Find all lines with the word "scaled" in the material, then copy them.

== == ==

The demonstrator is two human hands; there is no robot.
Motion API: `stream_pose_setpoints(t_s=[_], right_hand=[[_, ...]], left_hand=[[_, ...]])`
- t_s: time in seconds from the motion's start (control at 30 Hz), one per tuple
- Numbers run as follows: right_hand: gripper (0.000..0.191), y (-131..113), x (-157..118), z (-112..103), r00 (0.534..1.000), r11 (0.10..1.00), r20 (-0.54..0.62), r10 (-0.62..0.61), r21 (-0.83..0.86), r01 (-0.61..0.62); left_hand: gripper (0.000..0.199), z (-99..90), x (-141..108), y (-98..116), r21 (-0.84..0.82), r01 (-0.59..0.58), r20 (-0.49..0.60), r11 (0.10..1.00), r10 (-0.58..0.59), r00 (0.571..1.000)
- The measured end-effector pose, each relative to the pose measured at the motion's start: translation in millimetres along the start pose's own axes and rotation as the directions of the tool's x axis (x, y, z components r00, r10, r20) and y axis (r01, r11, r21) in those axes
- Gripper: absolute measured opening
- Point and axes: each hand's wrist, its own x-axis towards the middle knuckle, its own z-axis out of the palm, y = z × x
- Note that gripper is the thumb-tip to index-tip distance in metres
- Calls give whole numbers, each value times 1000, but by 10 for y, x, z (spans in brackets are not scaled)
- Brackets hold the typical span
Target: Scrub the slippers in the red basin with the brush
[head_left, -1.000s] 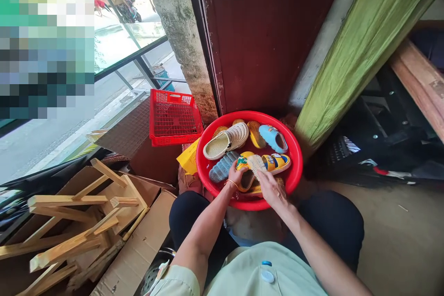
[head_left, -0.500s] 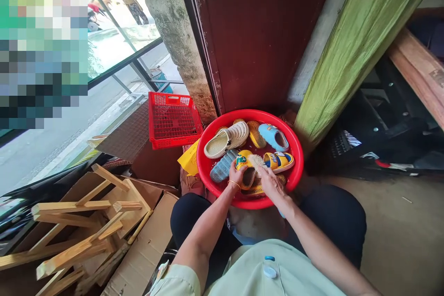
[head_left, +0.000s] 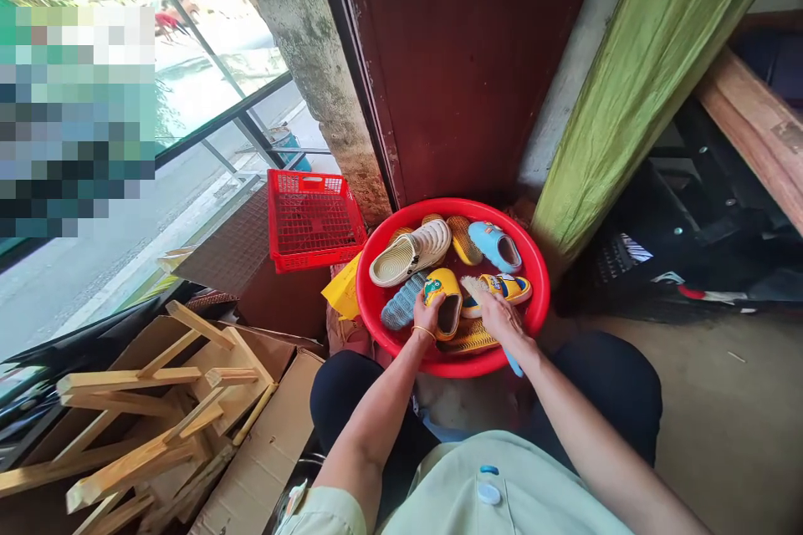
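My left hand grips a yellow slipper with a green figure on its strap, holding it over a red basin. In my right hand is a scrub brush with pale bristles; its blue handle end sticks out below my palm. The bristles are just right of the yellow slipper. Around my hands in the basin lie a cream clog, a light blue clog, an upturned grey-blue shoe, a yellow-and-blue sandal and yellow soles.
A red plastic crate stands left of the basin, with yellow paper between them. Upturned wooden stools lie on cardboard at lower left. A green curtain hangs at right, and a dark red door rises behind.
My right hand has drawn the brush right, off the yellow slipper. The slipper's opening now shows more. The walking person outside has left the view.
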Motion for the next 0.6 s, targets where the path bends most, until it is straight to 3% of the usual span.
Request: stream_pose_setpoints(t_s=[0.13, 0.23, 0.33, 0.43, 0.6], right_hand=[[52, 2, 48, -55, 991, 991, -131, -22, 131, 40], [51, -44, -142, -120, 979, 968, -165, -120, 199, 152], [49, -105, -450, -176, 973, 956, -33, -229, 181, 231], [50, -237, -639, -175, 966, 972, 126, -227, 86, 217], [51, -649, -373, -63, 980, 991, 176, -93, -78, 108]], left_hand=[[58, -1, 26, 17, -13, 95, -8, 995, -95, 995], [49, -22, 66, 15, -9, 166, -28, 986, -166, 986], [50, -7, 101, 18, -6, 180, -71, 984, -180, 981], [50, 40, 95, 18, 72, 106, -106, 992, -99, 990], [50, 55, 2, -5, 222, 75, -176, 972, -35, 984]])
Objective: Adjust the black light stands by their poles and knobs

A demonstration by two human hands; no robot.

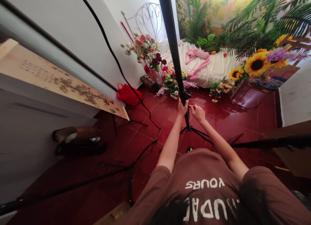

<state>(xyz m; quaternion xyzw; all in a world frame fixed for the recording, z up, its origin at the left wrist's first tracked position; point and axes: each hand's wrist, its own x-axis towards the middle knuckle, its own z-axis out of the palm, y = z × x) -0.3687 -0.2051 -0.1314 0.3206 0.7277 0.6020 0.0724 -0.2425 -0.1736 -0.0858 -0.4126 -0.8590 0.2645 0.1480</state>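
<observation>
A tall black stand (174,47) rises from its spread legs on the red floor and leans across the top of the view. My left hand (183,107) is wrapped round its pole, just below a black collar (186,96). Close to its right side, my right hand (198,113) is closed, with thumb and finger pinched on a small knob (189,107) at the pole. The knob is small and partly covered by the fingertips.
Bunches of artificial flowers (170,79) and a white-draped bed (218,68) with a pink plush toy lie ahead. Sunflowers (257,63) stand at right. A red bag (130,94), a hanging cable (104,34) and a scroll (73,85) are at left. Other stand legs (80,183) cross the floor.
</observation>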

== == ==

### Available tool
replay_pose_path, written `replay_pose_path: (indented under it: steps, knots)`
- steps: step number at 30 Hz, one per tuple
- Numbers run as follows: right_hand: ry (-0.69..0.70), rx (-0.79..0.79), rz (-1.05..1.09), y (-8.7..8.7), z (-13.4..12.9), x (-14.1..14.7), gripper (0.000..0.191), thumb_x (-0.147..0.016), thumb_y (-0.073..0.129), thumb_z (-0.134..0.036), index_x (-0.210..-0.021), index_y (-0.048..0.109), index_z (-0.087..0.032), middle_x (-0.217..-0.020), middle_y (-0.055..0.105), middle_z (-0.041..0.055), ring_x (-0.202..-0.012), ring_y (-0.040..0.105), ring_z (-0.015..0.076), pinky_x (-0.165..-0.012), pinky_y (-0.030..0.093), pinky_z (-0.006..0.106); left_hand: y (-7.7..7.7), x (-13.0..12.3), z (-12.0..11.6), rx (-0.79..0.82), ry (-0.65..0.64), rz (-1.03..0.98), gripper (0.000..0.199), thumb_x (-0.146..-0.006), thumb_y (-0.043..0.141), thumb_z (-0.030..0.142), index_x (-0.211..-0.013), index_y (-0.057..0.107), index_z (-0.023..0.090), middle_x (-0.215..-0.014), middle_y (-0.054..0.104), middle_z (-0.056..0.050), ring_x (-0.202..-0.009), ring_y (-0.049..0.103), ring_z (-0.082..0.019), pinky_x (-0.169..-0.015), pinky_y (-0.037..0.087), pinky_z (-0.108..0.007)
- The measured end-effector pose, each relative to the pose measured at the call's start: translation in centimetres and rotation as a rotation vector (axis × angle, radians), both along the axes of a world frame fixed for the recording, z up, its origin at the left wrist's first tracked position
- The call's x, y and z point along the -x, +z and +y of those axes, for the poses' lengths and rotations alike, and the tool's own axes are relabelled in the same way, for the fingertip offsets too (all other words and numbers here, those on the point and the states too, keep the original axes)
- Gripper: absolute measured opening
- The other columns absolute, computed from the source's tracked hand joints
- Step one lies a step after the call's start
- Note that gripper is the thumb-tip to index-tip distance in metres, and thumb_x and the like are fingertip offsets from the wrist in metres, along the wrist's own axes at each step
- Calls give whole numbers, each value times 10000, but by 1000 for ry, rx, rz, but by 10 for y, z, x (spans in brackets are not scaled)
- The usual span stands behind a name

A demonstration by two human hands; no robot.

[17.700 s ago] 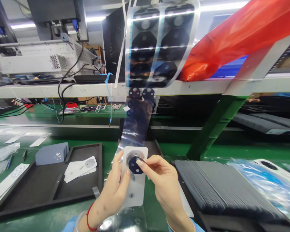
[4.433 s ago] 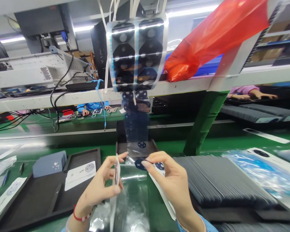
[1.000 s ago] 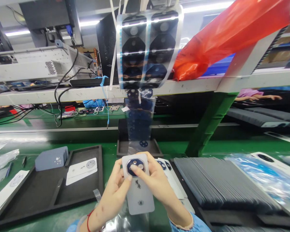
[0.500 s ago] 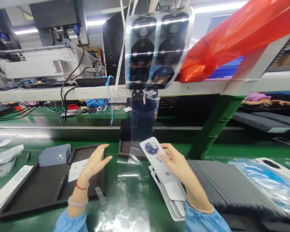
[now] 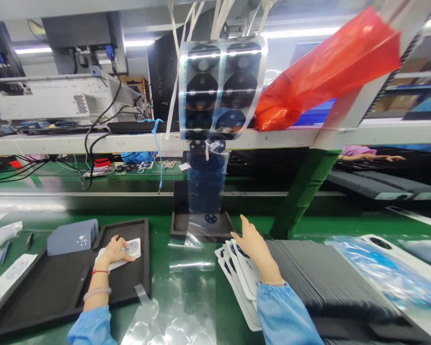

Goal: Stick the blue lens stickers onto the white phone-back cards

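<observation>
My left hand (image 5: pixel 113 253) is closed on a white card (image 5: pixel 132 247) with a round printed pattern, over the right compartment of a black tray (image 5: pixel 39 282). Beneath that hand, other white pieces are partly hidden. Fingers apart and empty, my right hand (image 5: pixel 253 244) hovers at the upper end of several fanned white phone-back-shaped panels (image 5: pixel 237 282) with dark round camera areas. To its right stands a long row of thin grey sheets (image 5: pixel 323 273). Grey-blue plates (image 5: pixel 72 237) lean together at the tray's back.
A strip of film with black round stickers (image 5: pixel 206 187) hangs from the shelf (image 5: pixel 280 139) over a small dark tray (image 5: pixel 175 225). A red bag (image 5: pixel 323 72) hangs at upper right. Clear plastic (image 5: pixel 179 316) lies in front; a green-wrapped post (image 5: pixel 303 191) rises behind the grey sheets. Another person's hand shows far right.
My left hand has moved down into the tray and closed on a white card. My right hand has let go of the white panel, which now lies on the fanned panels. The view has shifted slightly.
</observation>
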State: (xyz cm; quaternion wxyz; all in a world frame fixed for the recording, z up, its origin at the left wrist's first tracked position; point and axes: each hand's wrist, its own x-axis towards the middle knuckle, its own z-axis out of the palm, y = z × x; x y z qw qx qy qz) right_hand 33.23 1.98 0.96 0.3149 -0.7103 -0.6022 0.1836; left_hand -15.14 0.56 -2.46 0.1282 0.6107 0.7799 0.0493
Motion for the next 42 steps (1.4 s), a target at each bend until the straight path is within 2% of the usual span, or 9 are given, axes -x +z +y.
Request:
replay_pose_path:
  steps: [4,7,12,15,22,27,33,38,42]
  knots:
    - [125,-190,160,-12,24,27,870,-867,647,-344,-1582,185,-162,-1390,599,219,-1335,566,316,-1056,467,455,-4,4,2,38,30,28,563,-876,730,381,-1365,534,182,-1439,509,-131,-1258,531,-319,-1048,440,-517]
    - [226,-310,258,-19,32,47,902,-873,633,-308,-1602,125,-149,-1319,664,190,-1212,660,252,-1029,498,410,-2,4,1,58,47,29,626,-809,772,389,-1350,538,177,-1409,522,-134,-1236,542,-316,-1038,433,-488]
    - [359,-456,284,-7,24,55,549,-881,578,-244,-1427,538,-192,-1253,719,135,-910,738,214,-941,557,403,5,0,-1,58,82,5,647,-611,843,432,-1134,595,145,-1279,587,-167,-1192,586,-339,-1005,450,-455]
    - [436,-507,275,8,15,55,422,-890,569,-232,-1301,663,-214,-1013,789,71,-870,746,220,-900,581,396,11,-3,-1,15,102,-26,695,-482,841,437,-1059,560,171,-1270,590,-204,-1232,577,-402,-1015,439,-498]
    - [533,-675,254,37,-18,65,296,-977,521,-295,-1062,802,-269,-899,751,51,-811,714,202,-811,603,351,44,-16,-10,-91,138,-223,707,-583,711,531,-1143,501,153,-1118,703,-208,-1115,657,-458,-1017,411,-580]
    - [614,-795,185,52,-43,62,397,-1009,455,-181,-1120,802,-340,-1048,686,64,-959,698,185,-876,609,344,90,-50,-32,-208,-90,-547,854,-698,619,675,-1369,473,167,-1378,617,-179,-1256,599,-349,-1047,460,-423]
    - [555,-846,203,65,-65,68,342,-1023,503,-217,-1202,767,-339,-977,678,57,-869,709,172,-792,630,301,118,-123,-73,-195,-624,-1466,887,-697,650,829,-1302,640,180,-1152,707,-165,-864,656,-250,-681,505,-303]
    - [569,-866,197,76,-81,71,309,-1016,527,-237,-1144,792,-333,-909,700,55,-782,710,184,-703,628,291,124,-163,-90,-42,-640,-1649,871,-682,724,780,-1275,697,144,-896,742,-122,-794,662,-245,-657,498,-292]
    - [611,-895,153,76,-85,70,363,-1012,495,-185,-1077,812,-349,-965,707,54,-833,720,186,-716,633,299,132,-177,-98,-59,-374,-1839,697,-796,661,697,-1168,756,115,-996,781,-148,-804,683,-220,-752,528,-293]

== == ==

Task answer:
- Calls give whole numbers, each value times 1000, but by 10 for y, x, z (spans in brackets are not scaled)
- Calls give whole numbers, each value times 10000, but by 1000 for ry, rx, rz, but by 10 for y, z, x (spans in brackets are not scaled)

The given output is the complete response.